## Work instructions
When the line containing "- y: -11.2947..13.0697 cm" is found in the data below, copy it and each line after it through the line containing "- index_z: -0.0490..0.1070", exactly and with no others.

(Data excerpts)
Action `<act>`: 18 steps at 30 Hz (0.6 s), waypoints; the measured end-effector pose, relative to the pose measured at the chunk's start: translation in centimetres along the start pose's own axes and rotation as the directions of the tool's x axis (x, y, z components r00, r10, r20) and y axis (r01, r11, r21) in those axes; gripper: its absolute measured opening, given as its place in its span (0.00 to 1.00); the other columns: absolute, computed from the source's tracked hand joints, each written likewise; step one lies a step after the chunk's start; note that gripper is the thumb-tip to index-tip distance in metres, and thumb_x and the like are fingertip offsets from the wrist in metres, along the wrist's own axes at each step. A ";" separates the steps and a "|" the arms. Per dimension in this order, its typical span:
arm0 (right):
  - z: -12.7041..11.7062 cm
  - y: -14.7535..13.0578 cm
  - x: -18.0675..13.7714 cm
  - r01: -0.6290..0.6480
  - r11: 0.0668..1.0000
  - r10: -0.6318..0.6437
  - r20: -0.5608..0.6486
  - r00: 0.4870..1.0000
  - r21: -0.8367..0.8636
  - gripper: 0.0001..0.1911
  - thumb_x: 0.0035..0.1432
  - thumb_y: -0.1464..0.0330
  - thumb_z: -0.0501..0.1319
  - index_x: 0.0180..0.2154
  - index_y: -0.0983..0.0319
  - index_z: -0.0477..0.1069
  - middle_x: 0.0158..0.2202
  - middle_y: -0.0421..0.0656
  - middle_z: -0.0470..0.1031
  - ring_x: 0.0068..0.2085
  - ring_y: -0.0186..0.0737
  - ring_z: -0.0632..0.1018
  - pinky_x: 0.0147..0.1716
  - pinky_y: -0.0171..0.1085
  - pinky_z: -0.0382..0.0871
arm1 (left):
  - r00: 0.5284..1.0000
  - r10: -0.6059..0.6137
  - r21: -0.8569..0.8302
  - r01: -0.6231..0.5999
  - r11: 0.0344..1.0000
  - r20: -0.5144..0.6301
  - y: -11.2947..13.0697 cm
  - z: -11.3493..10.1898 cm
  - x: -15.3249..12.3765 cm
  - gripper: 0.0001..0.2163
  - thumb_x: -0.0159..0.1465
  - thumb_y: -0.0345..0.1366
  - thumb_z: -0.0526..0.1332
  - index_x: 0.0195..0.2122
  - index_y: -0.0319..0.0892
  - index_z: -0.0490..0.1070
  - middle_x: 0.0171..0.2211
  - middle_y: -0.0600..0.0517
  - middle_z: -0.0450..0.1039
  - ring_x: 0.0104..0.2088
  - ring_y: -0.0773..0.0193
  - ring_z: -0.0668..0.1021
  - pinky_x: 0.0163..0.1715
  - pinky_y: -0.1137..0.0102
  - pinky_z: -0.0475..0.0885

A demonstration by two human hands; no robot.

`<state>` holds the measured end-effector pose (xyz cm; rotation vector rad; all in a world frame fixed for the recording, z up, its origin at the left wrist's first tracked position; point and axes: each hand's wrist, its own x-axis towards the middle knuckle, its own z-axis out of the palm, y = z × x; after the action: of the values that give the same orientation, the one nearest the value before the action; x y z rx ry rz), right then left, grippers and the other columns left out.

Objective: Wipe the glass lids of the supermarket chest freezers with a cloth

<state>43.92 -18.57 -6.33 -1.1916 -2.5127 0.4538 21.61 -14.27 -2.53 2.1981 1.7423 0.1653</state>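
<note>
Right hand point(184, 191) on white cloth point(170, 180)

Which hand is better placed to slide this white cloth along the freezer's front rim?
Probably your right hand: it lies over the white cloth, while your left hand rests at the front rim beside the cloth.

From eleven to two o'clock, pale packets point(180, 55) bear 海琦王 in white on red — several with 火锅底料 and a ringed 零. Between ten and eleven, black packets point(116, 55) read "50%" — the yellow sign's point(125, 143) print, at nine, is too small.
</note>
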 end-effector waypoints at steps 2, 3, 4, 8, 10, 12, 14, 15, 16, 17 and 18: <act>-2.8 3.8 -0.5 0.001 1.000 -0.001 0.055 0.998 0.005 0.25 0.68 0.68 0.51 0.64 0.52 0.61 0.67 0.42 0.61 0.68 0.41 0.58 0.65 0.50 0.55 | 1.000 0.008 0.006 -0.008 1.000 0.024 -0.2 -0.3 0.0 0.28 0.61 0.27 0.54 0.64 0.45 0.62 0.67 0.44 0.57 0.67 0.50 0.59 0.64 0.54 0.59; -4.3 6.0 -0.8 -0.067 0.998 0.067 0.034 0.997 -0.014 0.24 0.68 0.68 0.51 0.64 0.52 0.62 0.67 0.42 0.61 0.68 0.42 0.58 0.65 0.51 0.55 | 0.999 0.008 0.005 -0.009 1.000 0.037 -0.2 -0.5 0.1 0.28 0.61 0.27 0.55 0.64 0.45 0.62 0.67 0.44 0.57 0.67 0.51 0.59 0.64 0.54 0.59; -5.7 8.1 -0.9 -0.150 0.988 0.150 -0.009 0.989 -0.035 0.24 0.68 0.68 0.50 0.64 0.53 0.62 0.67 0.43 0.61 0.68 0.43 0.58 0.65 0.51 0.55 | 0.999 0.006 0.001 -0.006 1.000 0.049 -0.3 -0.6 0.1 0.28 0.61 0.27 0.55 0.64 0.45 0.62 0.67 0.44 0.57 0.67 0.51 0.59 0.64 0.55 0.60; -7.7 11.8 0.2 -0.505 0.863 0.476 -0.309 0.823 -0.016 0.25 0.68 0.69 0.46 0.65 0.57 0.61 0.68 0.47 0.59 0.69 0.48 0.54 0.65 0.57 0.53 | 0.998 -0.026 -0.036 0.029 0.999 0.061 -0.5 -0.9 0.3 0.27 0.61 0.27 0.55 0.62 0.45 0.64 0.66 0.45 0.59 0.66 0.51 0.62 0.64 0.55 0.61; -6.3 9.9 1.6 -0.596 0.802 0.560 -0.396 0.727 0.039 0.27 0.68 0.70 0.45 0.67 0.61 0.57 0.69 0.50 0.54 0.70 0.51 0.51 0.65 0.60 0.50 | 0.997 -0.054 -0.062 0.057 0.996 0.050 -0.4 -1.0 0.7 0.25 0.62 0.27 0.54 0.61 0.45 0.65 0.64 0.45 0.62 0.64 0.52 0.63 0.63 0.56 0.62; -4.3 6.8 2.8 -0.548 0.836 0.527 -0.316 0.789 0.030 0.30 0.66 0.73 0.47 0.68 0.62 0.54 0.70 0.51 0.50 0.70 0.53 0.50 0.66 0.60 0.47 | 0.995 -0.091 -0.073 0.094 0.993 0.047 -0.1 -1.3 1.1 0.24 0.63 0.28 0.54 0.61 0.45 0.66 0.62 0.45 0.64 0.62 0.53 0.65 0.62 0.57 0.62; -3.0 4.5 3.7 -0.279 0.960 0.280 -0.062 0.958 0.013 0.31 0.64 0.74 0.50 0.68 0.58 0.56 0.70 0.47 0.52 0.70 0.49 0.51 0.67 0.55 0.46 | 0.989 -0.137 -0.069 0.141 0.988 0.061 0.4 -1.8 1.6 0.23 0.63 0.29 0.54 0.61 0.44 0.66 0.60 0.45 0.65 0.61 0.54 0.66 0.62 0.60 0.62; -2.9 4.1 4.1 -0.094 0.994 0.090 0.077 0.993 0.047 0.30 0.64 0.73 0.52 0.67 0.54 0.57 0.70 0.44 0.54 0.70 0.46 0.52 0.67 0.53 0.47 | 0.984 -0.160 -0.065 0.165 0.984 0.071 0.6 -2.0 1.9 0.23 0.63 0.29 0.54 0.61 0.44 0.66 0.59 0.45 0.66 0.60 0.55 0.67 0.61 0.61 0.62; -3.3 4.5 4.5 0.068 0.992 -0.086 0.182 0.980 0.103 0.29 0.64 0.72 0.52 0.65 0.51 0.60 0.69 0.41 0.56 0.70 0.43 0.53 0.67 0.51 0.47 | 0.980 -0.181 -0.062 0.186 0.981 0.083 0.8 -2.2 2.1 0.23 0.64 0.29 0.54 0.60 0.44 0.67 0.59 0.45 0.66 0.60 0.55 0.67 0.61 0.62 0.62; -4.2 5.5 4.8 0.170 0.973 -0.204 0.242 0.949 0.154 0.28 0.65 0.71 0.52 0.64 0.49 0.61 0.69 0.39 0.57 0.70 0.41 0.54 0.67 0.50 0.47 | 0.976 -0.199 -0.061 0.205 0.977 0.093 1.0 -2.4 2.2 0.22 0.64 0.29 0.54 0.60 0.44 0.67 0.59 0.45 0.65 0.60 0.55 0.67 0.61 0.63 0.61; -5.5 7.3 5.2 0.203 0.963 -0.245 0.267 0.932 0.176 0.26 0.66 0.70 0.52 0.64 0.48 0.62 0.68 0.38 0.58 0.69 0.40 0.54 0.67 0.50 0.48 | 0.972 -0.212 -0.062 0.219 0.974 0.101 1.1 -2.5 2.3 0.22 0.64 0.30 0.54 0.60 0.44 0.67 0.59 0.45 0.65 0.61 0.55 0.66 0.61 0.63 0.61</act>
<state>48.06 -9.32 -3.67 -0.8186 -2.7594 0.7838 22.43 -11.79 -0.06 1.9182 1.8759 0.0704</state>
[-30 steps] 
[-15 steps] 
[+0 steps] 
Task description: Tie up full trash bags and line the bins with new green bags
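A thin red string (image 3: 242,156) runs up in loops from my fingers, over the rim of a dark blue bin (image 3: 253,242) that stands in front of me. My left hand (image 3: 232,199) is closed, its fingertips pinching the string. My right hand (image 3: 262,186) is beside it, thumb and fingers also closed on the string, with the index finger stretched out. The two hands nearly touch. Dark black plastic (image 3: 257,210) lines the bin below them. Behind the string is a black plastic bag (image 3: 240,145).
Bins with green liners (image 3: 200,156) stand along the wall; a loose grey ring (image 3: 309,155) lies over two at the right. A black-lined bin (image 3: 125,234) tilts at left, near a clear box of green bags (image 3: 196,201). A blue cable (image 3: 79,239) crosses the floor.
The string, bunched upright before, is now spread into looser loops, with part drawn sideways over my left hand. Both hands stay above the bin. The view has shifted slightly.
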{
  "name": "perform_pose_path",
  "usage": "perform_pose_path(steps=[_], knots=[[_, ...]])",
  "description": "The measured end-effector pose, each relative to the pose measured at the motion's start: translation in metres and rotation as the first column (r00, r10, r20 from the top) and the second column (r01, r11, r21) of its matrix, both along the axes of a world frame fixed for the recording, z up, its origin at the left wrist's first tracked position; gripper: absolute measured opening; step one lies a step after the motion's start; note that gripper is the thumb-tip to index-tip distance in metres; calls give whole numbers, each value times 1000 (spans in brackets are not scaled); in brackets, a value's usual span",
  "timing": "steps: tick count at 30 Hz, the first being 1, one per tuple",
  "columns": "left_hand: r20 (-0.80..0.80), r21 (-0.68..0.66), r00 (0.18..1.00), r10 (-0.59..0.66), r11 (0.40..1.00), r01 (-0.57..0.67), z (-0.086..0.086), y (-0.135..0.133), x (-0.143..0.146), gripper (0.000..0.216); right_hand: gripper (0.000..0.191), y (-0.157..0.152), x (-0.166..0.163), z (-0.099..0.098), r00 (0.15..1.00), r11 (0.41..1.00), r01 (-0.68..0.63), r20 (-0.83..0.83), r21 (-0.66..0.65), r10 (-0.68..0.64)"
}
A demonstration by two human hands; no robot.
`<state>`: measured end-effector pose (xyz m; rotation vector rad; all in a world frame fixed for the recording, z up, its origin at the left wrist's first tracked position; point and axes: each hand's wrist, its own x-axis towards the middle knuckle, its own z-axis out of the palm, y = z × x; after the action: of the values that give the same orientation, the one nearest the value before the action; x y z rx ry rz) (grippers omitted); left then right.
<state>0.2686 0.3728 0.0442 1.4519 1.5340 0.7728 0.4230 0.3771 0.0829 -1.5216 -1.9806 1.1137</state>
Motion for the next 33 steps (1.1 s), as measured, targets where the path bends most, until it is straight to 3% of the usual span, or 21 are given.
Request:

## Output for this task
  - y: -11.2947..13.0697 cm
  - z: -11.3493..10.1898 cm
  - x: -15.3249..12.3765 cm
  - gripper: 0.0001..0.2163
  - thumb_x: -0.0159..0.1465
  - thumb_y: -0.0345..0.1366
  - thumb_z: -0.0526..0.1332
  - index_x: 0.0195..0.2122
  - index_y: -0.0319..0.0892
  - index_z: -0.0490..0.1070

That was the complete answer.